[Problem details] In the listing that follows, copy out each line that includes the word "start".

[Stored data]
********************

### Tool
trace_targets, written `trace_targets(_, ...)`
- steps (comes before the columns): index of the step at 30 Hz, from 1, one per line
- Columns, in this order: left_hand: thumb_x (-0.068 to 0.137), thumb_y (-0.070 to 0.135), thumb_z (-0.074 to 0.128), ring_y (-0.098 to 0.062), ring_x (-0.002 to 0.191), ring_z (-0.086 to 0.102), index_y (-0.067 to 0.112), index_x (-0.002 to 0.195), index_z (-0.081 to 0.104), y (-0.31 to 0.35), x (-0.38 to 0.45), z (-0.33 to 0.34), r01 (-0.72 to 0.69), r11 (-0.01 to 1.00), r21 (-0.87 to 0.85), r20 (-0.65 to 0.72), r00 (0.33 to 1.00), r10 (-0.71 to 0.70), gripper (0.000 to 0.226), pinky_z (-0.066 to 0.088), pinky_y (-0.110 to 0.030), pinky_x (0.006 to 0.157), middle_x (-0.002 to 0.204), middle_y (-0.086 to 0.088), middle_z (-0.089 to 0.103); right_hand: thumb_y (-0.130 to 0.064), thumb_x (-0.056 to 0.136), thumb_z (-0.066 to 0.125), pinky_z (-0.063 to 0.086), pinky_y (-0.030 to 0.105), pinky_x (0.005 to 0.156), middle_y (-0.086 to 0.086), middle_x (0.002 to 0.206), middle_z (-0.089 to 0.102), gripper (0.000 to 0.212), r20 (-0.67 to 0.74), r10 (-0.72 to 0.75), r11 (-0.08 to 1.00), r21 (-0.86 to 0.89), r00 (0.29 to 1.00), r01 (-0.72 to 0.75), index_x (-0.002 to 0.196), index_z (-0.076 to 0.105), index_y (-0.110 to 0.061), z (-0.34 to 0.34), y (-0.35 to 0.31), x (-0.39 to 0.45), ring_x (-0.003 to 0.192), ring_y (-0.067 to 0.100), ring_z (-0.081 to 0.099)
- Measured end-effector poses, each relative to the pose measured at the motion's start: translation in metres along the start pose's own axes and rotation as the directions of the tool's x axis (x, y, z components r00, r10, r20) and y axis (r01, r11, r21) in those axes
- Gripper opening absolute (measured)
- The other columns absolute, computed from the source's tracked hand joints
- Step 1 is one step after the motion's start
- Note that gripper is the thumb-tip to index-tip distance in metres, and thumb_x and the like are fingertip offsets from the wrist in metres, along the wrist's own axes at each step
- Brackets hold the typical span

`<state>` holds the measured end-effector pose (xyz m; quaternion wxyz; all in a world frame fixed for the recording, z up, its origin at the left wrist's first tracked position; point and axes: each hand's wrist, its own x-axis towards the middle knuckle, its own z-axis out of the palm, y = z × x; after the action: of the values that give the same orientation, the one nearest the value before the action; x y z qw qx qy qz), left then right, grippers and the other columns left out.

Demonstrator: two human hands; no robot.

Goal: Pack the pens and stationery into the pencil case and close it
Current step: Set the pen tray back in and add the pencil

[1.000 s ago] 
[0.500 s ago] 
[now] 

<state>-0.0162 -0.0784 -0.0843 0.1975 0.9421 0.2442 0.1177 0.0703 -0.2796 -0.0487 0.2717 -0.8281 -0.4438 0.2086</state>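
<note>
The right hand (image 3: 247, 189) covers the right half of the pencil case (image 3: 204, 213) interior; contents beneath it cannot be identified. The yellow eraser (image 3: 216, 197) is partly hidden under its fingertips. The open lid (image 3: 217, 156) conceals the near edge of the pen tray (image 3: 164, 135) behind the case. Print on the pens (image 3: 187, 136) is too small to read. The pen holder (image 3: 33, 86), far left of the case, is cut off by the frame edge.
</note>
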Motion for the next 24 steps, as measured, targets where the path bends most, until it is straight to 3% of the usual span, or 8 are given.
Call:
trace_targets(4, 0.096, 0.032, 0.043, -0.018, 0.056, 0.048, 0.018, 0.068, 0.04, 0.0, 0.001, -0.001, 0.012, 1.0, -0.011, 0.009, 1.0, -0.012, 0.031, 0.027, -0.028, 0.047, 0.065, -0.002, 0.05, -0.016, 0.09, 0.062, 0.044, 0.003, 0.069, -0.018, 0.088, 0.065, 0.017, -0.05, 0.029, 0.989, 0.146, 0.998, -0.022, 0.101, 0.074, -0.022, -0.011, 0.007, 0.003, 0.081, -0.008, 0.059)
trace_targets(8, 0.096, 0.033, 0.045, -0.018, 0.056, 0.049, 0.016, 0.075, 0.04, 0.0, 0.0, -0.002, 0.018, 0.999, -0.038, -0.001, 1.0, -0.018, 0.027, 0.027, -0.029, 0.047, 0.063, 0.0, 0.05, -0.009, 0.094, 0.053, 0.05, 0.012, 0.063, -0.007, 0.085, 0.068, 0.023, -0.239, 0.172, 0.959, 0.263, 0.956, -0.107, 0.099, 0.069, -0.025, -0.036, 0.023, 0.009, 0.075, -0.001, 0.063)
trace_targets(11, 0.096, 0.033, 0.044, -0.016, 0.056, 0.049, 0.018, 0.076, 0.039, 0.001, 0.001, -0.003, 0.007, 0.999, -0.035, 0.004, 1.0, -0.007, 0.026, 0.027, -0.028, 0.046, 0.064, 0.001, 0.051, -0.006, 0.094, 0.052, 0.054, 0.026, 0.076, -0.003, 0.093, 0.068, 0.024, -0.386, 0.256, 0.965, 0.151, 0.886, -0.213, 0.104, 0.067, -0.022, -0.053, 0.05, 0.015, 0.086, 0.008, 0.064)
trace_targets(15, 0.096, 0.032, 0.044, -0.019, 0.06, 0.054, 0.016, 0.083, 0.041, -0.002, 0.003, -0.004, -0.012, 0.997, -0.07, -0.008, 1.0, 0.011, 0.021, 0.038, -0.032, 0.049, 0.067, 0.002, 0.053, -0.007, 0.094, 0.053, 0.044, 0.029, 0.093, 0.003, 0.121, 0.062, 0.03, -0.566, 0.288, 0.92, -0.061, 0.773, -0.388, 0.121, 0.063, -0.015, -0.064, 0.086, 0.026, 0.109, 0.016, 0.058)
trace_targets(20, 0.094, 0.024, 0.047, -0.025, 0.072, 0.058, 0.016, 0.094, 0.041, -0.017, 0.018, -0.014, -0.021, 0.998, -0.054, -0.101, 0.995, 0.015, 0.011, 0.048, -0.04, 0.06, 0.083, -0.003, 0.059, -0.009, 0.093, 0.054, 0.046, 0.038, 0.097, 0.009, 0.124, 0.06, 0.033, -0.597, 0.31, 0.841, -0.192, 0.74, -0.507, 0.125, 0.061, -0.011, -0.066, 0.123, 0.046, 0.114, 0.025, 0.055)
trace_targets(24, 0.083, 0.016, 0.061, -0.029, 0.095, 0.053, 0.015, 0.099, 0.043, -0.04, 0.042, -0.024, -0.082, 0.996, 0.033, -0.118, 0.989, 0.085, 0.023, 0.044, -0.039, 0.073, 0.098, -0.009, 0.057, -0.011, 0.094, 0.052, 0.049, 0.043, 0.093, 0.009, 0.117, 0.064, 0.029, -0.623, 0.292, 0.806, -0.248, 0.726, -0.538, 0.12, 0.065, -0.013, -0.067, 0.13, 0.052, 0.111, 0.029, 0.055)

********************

[Output]
- Measured end-effector poses, each relative to the pose measured at the motion's start: translation in metres along the start pose's own axes and rotation as the directions of the tool's x axis (x, y, z components r00, r10, r20) and y axis (r01, r11, r21) in those axes
- Step 1 is one step after the motion's start

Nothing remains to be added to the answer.